However, this code is for an optimization problem and I need a high precision.
Thus the single precision computation with GPU acceleration can only support in the first few loops.
Is there any other way to further accelerate it when the computation is double-precision?
Matt J
Matt J on 8 May 2021
Edited: Matt J on 8 May 2021
Get a different graphics card? Here's the same test when running on the GTX 1080 Ti. Obviously, this card is better optimized for double precision, and the speed-up for the double precision GPU case is significant:
ans =
0.0872
ans =
0.0321
ans =
0.0451
ans =
0.0012
Thus the single precision computation with GPU acceleration can only support in the first few loops.
Have you really tested that?
Zenan Li
Zenan Li on 8 May 2021
I know it. My graphic cards is also GTX 1080Ti, but in a desktop. So double precision computation by GPU is slower than by using CPU. I have ran the GPUbench to test it.
Matt J
Matt J on 8 May 2021
So double precision computation by GPU is slower than by using CPU
You must have an exceptionally powerful CPU... What are the times you see when you run my test?
Zenan Li
Zenan Li on 10 May 2021
Hi Matt, I am so sorry for the late reply. The times run your test are in the following.
ans = %double CPU
0.0251
ans = %double GPU
0.0334
ans = %single CPU
0.0205
ans = %single GPU
0.0015
Zenan Li
Zenan Li on 10 May 2021
Edited: Zenan Li on 10 May 2021
The CPU is too powerful (16 cores i7-10870H)... I really want to know is there exists a way to pre-computing some matrix such that I can compute fewer matrix multiplications in each loop. I also see your nice package KronProd, but may not be helpful for this case.
Matt J
Matt J on 10 May 2021
Edited: Matt J on 10 May 2021
No, I think you are doing the multiplication optimally. I might have said otherwise of Q were sparse.
Zenan Li
Zenan Li on 10 May 2021
Unfortunately, Q is not sparse. If the size of matrix is smaller? such as, X and Y are 100x100 matrices?
Matt J
Matt J on 10 May 2021
No. The problem is Q.
Zenan Li
Zenan Li on 10 May 2021
Thanks very much.

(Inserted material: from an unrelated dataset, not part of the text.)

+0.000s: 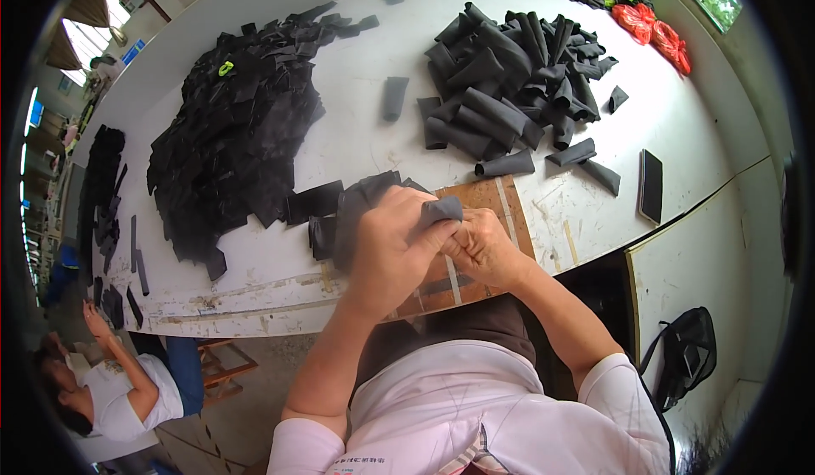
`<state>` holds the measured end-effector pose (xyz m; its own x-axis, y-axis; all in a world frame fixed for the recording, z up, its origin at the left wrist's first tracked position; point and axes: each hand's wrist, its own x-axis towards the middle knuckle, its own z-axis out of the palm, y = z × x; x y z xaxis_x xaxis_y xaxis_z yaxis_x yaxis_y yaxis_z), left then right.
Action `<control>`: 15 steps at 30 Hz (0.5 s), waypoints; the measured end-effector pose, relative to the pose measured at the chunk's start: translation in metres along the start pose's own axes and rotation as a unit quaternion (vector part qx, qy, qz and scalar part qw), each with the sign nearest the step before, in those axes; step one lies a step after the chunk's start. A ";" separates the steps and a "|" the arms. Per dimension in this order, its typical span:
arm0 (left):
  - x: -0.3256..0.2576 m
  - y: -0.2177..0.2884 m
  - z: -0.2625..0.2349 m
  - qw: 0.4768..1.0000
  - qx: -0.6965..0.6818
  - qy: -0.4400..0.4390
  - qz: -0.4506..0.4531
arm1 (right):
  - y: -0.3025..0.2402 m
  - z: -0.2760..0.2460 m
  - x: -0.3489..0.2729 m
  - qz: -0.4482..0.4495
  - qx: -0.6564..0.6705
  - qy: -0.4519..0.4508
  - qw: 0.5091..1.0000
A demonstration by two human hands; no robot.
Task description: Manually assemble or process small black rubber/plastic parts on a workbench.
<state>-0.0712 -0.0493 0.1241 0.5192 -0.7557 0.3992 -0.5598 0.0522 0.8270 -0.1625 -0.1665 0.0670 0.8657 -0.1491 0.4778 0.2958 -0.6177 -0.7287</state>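
Observation:
Both hands meet over the near edge of the white table. My left hand (pixel 389 237) is closed, its thumb pressed against a small black fabric piece (pixel 441 210) that curls over the fingertips. My right hand (pixel 486 250) is closed at the lower end of the same piece, its fingertips touching the left thumb. Under them lies a brown board (pixel 488 199) with pale tape strips. Beside and behind my left hand are more black fabric pieces (pixel 318 203), partly hidden by it.
A wide heap of flat black pieces (pixel 238 127) covers the left; rolled black fabric tubes (pixel 501 76) pile up at the far right. A phone (pixel 650 186) lies near the right edge, red plastic bags (pixel 649 33) at the back. Another person (pixel 127 382) sits at left.

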 end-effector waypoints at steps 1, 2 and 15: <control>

Q is related to the proximal operator of logdet function, thus cannot be sparse. But I am a little curious about this, If Q is sparse, how can I further accelerate it?
Matt J
Matt J on 10 May 2021
Edited: Matt J on 10 May 2021
Well, for example, if Q=diag([1,0,0,....0]), then the computation reduces to
p=P(:,1);
ans=(p.'*Y*p)*(p*p.')
which is much easier.
Zenan Li
Zenan Li on 10 May 2021
Thanks, and I find that although Q is not sparse but it is low rank. How could I do?
Zenan Li
Zenan Li on 10 May 2021
For example, the size of Q is 1000x1000, but its rank is 10.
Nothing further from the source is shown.